Это будет похоже на больницу, я знаю. Как можно хоть один час жить в том, что похоже на больницу? Я еще в пять лет каждый раз плакала, когда она настигала меня во сне: «Опять эта гадина больница приснилась!» А теперь мне уже восемь, но я по-прежнему терзаюсь, когда думаю о…
И вот теперь я знала всем животом и коленями, и сердцем, что поделать ничего нельзя. Я робко сказала маме: «Я не хочу здесь оставаться. Можно, мы поедем домой?». 
«Не мешай», - отмахнулась она от меня. Мама сердилась и волновалась - дедушкин шофер Марат заблудился среди одинаковых серых, щербатых домов и не знал, в какую сторону ехать. «Направо пойдешь – коня потеряешь, налево – себя похоронишь…» 
Мы поехали, не помню, в какую сторону. 
Мама уехала как-то сразу, я даже не успела с ней толком попрощаться. Но поначалу, когда в сумрачной раздевалке пышная женщина в белом халате, с растрепанной лимонной соломой на голове стала учить нас, как укладывать одежду в мешки и как эти мешки подвешивать на крюках с номерками, я отвлеклась. Она говорила, что каждую субботу мы будем приходить сюда после ванны и вынимать из мешков чистые трусы, и называла это – «прогулки под луной». Она сказала, что так надо это называть - для мальчиков. Чтобы неведомые какие-то мальчики, тоже жившие в санатории, не могли догадаться о том, зачем мы сюда ходим. 
Все это как-то грубо меня ударило, ведь что я никогда не подозревала, что трусы могут висеть в качающихся мешках и за ними надо приходить крадучись, по-воровски.
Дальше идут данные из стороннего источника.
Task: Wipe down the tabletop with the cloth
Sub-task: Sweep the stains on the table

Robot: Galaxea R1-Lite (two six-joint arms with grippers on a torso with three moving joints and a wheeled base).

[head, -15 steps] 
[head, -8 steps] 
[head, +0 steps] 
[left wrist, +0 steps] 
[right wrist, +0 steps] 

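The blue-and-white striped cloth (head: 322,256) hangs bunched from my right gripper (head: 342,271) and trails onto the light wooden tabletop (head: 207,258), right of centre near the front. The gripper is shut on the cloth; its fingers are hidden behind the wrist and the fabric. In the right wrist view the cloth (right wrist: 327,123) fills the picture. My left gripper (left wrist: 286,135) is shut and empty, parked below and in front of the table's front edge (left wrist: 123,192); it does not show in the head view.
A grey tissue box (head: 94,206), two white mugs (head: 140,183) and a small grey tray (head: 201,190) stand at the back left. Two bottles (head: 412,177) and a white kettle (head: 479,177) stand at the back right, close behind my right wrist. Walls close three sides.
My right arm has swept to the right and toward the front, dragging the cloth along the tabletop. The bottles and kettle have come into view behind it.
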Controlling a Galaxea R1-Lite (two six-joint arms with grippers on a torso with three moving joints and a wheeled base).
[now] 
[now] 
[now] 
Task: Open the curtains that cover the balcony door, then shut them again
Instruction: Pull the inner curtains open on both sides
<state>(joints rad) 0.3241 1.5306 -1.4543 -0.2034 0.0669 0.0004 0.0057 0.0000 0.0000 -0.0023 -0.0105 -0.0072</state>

Но «луна» на минуту примирила меня с действительностью – она ведь была оттуда, из «огней в тумане» и ночного «того» корпуса с теплыми булочками. 
Меня вместе со всеми отвели в совершенно сновиденную комнату – огромную, с постелями-койками. Вместо обычных окон там были высокие прозрачные стекла, а за ними снег и деревья. Соломенная женщина сказала, что это – «веранда». 
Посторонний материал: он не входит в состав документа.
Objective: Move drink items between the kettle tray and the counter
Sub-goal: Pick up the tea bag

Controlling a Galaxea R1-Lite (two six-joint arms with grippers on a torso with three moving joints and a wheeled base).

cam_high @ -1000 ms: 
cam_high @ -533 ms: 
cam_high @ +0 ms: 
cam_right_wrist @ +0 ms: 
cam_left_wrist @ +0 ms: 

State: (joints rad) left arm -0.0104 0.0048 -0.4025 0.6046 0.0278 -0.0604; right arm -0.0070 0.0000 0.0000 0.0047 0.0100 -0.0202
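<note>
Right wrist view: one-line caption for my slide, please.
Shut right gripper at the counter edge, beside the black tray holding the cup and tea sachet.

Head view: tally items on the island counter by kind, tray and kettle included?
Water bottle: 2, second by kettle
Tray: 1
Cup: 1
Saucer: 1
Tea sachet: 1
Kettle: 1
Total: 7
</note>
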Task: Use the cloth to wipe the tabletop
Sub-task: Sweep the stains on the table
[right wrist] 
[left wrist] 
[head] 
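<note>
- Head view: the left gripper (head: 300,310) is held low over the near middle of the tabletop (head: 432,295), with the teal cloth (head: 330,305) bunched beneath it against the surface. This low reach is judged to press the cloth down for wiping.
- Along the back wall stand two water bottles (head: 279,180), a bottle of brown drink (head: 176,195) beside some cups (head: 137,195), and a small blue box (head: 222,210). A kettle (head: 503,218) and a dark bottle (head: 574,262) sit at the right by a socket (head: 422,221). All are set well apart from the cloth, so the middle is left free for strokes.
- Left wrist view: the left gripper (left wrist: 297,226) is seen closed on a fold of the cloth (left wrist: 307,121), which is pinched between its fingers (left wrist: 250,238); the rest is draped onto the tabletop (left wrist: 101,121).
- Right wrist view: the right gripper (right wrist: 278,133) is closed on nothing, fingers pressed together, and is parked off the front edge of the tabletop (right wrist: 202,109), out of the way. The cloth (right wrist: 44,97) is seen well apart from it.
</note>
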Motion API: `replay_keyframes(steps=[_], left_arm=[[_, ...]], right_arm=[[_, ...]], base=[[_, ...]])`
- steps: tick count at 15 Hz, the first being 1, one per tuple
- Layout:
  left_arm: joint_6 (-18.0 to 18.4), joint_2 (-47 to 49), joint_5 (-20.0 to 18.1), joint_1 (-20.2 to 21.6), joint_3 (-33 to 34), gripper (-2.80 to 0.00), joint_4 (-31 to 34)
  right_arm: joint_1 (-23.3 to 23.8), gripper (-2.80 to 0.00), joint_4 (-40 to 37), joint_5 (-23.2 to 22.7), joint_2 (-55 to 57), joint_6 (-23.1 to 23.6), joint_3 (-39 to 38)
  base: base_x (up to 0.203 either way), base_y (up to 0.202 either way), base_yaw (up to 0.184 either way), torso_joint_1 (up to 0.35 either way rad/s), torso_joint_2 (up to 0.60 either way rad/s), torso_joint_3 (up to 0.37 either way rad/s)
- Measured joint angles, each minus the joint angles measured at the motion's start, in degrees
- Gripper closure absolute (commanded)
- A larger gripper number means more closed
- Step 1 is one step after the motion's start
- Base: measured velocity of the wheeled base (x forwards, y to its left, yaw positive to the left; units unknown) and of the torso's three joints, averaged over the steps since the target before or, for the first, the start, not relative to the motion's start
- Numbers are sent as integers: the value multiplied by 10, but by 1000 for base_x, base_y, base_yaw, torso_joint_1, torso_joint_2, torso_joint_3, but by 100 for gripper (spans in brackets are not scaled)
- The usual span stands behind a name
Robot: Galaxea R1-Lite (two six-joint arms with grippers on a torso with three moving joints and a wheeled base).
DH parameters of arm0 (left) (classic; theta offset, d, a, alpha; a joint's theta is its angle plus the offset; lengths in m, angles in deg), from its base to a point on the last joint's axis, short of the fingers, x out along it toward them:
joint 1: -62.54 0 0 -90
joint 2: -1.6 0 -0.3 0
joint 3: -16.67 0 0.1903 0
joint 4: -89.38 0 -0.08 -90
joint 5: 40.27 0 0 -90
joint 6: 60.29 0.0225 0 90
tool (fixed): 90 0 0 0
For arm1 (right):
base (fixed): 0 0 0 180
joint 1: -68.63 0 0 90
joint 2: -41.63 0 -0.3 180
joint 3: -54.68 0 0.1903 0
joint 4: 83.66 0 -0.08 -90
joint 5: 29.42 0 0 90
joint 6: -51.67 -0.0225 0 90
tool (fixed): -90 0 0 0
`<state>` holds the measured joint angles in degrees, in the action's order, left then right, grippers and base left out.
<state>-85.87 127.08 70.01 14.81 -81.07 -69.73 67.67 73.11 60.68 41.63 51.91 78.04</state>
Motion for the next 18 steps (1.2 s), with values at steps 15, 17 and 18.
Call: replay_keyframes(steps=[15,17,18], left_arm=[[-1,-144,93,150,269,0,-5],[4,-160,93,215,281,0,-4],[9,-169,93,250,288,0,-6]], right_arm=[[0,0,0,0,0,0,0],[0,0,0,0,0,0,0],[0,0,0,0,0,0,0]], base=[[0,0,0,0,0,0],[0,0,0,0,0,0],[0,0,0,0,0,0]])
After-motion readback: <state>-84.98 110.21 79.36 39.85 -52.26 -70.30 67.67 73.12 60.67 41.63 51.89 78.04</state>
Я чувствовала, как во мне пузырьками ходит саднящее веселье – не такое, как дома. Оно было диким и трудно выносимым: что-то в груди сдавливало и отпускало, далекий и уже невозможный дом сделался мягким, больным-пребольным местом, и оказался во мне – в животе, в горле. Я боялась остаться одна, боялась, чтобы дом не поднялся изнутри и не потопил меня во всхлипах и мокрости слез.
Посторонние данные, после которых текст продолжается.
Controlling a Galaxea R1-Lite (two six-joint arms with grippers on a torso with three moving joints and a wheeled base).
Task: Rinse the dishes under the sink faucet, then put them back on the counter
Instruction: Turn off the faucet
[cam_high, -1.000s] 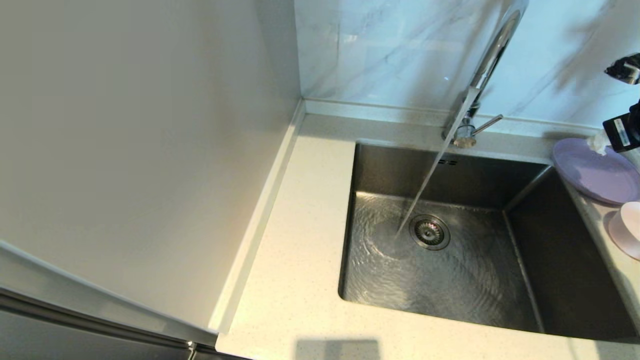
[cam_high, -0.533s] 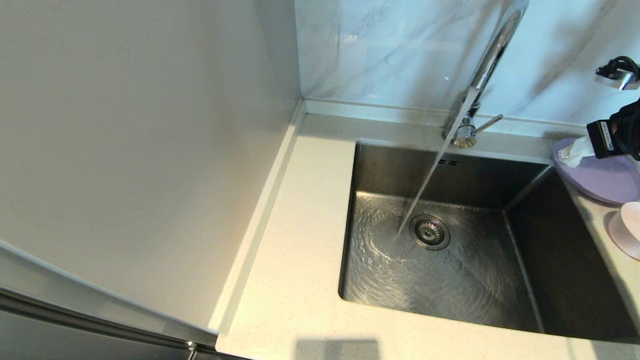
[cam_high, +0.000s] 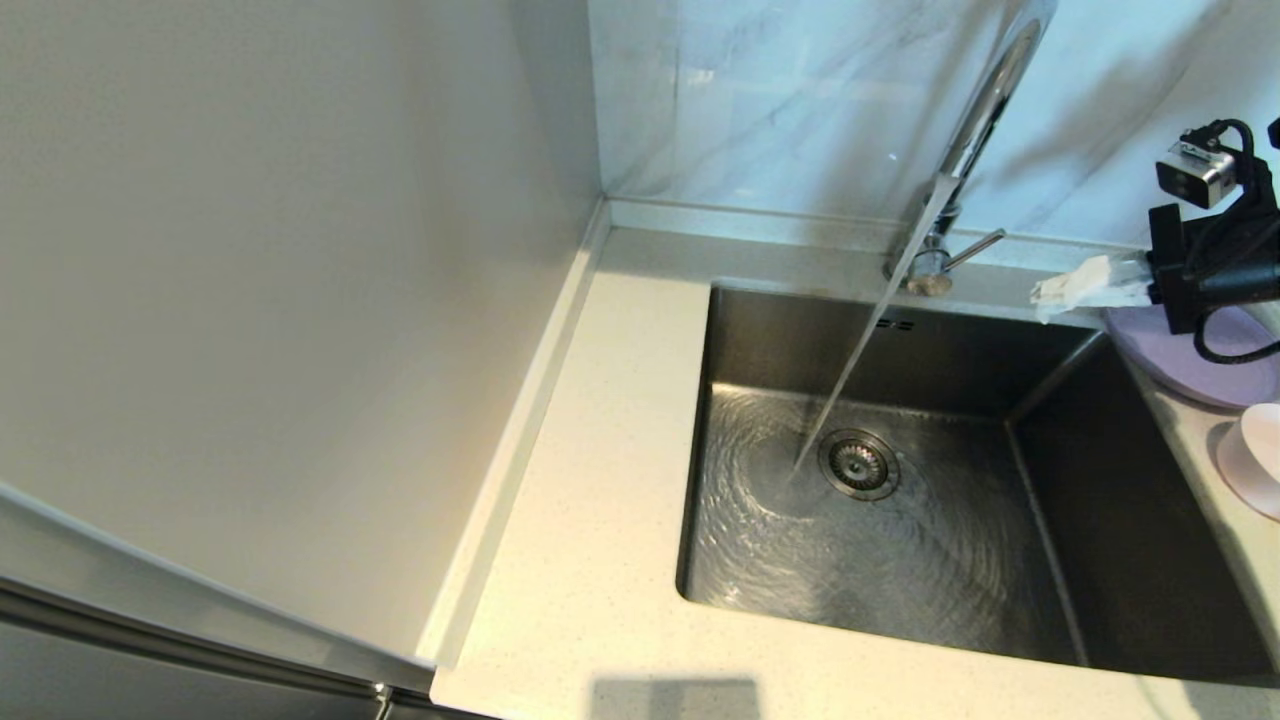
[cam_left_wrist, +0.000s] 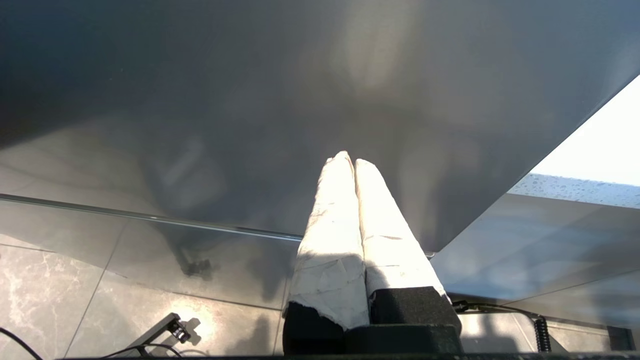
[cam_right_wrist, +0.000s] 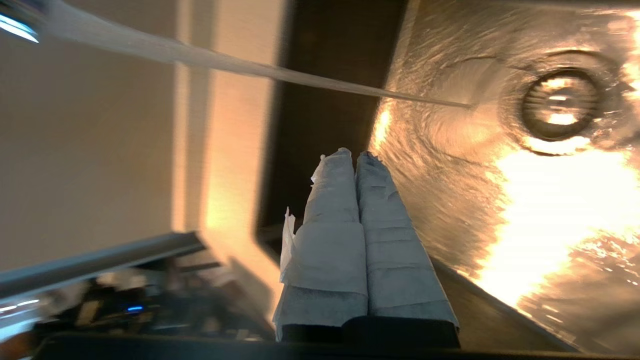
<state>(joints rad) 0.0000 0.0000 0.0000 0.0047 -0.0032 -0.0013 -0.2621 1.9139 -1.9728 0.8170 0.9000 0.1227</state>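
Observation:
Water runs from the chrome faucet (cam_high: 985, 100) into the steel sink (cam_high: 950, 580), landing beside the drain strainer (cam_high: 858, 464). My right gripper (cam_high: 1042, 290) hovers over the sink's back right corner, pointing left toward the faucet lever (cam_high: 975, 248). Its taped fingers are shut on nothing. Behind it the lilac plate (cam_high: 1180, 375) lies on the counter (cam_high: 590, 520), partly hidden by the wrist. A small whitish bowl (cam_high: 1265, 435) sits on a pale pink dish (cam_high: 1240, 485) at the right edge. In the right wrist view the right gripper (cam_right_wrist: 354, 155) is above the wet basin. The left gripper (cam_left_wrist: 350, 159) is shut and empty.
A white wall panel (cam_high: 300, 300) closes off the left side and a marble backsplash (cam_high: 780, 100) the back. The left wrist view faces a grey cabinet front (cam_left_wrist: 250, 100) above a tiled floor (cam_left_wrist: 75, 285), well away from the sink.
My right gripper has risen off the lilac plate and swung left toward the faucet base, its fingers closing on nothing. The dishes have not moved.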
Потом меня и еще каких-то незнакомых, совершенно чужих детей выстроили парами и велели идти в столовую – на обед. Рядом со мной шла щуплая, черноголовая девочка с высокими скулами, ее звали Римма, но мне до этого не было никакого дела. 
В столовой, где железные стулья были обиты красной пластмассовой кожей, нам сказали, что с этого дня есть какие-то «мы» - то есть я и эти чужие дети. Нам сказали, что «мы» будем здесь учиться и жить, и что есть правила, которые надо строго выполнять, какие-то «распорядок дня» и «процедуры». Эти слова мне были знакомы по больнице, и я испугалась очень сильно.